Two researchers are walking together. One asks his friend, "What was the most important programming skill you learned as a researcher?" She says, "How to search online for my error messages."

Searching online: The new “library research” skill.

Migration

A bunch of dots representing different researchers in various fields. There is one particular clump of researchers though, and all the others have arrows indicating a migration to the same field. Caption: The Great Hot Research Field Migration.

I suppose the corollary is that researchers figure out which buzzwords to include in their grant applications to boost their chance at receiving funding.

Signpost

Left panel (What I'd like): A researcher stands near a sign which points to the right and says, "Good Research Ideas". Right panel (Reality): A researcher looks to another, who points behind her and says, "Maybe there's something over there?"

“I’ve been meaning to send a graduate student down that way, but I suppose you could try as well.”

Order of Operations

A visualization of the order of edits in a paper.
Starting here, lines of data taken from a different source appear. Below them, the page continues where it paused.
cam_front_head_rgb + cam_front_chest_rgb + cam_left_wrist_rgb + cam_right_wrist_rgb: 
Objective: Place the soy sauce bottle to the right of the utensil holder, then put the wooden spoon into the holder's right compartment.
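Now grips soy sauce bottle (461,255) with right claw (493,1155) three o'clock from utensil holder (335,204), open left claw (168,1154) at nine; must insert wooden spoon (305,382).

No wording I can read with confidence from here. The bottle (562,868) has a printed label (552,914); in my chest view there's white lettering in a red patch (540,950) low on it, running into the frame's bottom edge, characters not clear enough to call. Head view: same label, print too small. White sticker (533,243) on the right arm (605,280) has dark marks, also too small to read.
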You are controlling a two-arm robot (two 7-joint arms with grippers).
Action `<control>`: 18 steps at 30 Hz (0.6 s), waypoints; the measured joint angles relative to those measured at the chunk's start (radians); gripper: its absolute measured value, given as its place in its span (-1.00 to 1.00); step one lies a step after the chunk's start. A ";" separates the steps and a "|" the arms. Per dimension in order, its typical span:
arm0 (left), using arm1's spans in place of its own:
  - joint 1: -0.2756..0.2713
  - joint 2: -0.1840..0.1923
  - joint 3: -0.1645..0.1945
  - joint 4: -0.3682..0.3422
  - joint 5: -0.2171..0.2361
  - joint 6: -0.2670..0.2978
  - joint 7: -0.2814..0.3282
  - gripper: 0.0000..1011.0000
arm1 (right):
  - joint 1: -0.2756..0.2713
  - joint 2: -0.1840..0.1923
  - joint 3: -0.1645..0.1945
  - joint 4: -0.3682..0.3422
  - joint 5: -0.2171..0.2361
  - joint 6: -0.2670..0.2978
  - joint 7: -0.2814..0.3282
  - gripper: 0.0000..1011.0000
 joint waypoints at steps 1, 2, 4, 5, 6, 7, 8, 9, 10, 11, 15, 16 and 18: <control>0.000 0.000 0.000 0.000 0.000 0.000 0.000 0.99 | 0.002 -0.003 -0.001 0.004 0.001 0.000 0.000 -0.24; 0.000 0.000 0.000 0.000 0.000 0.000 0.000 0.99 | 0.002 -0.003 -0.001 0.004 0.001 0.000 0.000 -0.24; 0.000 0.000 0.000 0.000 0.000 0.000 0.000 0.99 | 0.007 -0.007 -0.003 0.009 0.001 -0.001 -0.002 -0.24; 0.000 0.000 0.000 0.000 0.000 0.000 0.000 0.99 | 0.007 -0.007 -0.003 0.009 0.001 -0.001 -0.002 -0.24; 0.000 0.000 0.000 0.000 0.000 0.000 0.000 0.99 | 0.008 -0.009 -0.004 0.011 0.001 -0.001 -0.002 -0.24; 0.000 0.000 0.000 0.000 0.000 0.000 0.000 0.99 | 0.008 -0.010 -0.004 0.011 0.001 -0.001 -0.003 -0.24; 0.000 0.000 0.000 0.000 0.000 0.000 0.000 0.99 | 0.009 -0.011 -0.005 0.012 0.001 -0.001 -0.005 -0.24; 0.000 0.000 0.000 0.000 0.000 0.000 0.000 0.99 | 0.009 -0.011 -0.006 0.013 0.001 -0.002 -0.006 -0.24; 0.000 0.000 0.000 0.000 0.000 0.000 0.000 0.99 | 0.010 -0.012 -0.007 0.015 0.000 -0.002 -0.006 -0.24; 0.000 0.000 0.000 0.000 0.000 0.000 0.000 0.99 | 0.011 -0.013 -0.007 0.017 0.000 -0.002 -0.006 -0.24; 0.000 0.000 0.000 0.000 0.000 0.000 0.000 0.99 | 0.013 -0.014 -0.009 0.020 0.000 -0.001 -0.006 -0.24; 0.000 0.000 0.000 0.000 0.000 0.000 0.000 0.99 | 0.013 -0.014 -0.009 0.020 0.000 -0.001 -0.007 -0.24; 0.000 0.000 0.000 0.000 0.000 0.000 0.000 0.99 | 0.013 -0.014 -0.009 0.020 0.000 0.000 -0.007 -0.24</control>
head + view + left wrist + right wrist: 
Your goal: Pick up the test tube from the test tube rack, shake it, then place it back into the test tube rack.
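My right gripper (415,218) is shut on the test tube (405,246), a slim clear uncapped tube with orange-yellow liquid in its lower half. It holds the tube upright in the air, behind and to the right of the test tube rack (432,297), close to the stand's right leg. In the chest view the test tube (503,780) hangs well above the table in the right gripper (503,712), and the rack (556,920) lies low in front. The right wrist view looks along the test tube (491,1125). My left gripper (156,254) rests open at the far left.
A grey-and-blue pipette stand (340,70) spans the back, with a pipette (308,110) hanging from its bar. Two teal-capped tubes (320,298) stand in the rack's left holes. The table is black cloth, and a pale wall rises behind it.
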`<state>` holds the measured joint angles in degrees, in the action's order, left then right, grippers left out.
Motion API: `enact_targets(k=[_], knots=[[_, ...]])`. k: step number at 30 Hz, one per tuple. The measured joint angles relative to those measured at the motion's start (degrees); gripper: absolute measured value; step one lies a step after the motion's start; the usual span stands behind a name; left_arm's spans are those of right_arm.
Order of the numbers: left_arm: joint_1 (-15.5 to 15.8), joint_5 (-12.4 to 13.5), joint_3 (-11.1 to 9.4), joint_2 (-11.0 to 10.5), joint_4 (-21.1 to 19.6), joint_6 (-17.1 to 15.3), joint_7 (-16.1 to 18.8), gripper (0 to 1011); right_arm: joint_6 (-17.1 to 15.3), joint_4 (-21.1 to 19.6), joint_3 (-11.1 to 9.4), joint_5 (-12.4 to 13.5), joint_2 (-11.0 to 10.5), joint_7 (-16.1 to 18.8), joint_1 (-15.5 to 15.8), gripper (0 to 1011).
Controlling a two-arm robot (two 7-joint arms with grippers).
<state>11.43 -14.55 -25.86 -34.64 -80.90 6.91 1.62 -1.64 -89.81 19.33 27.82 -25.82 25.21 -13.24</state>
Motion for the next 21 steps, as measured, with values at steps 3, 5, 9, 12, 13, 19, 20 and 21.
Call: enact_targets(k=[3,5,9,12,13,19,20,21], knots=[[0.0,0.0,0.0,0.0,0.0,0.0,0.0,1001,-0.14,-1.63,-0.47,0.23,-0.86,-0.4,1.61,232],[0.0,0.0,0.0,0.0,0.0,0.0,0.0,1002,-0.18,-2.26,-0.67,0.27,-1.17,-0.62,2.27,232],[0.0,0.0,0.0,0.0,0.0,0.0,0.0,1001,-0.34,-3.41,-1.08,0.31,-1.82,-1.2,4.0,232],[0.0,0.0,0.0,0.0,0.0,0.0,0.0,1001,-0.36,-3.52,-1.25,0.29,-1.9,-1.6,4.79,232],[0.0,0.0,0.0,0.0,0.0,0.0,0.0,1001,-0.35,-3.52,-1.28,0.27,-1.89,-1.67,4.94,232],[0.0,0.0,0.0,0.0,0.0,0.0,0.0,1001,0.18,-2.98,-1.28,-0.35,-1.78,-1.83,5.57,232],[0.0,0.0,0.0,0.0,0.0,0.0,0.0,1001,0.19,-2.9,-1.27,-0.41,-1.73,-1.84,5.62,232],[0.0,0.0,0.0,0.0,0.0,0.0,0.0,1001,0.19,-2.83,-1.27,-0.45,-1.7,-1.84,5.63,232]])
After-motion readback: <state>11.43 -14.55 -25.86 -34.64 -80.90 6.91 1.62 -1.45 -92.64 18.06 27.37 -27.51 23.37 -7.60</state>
Instead of being orderly from the start of the paper to the end, it ping-pongs back and forth many times.

The fun part is when a change here implies a rewrite there, there, and there.

Cluster Queue

A researcher climbs a ladder and adds another box labelled "Job" to a complicated contraption that already has many similar boxes in its queue, while a robotic arm moves from the queue to the current jobs being executed. The researcher says, "You can never submit too many jobs to the cluster."

If you’re not always computing something, what are you really doing?

Meteoric Announcement

A scientist holds their new paper and says, "I've spent over a year working on this paper, and now it's time to for it to shine in public!" At the same time, a large meteor with the label "Big Science Announcement" barrels towards the scientist.

Well, at least you can say you put out some new science on a day that many people actually thought about science.

Seed

A researcher kneels at a small plant, trowel in hand. They say, "Well, *I* like this, but I don't know if anyone else will..." Caption: The start of a research field.

“Wait, have you checked if this is an invasive plant species?”

“Nah, just look at how small it is! It’ll be fine.”